This post originally appeared in The Virginia Gazette on February 19, 2019.
At his pre-election campaign rallies, President Trump promised to protect Medicare. But now, his administration quietly embraces drastic changes that could choke off seniors' access to lifesaving treatments. Consider the administration's new guidance for Medicare Advantage, which enables about 20 million Medicare beneficiaries to obtain subsidized health plans from private insurers. The guidance, which took effect in January, allows insurers to force beneficiaries to try older, low-cost medications before they can access more advanced, expensive drugs.
This callous practice, known as "step therapy," was previously prohibited in Medicare Advantage because it prevents doctors from prescribing the medicines they feel will work best for each individual. During the months that patients are forced to try older, less effective treatments, their ailments can worsen, causing immense suffering and even premature death.
Administration officials have also proposed weakening key patient protections in Medicare Part D, the popular prescription drug benefit used by 44 million Americans. Right now, all Part D plans must cover all medications in six "protected classes" of therapies: anticonvulsants (epilepsy), antidepressants (mental health), antineoplastics (cancer), antipsychotics (mental health), antiretrovirals (HIV/AIDS), and immunosuppressants (transplants).
When it created the Part D program more than a decade ago, Congress specifically protected these classes to ensure that seniors who battle cancer, HIV/AIDS, depression, and other serious diseases would have a full range of treatment options. It also leveled the playing field by ensuring that all the insurance companies that participated in Part D included medicines associated with expensive diseases in their formulary.
But the administration wants to allow Part D plans to stop covering some of the most critical medications in these classes. It's no surprise, then, that many of the top medical organizations in the country, including the National Kidney Foundation, the AIDS Institute, and the American Cancer Society Cancer Action Network, have lined up against this proposal.
The administration is also pursuing misguided reforms to Medicare Part B, which covers sophisticated treatments, such as gene therapies and advanced biologics, which must be administered by medical professionals in a healthcare facility. One change could slash reimbursements for some doctors who administer these treatments.

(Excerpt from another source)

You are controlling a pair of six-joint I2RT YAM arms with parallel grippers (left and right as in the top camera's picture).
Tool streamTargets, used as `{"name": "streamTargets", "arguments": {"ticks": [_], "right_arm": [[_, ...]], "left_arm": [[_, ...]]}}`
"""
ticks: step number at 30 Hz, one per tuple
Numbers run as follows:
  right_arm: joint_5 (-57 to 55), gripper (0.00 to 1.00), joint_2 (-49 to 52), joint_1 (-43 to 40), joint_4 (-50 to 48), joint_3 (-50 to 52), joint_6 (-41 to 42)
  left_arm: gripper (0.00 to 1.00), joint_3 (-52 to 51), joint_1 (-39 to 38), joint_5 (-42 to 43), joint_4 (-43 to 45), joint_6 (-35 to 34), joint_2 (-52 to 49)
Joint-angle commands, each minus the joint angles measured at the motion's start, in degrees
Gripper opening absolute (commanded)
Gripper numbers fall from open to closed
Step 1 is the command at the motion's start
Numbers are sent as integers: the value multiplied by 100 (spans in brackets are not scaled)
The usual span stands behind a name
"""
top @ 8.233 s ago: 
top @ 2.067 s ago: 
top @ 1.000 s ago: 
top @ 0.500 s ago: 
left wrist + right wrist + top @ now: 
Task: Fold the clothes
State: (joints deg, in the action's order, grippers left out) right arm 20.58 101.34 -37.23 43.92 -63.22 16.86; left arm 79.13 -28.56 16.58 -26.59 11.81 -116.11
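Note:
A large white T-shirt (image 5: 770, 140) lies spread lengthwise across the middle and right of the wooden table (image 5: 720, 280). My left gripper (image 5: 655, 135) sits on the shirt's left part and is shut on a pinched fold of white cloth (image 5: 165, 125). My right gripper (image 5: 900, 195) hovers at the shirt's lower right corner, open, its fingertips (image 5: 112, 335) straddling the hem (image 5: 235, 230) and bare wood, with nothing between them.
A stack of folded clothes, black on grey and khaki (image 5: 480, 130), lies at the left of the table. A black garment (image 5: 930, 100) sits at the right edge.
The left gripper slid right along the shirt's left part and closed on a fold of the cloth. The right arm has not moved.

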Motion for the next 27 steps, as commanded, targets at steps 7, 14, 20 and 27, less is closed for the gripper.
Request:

Cutting payments to doctor's offices and clinics could force many of them to stop treating Medicare patients. The last time authorities substantially cut Part B payments, fully half of community oncologists "reported sending their Medicare patients elsewhere for chemotherapy, primarily to more expensive hospital outpatient infusion centers," according to a survey conducted by the American Society of Clinical Oncology.
For more than half a century, Medicare has helped seniors access the care they need and deserve. Our government promised us that the Medicare taxes, which were deducted from our paychecks every payday, would be used to ensure we had acceptable health care when we retired. Up to this point, especially in Medicare Part B and Part D, that promise has been kept. RetireSafe believes the proposed changes described above break that promise our government made to each of us.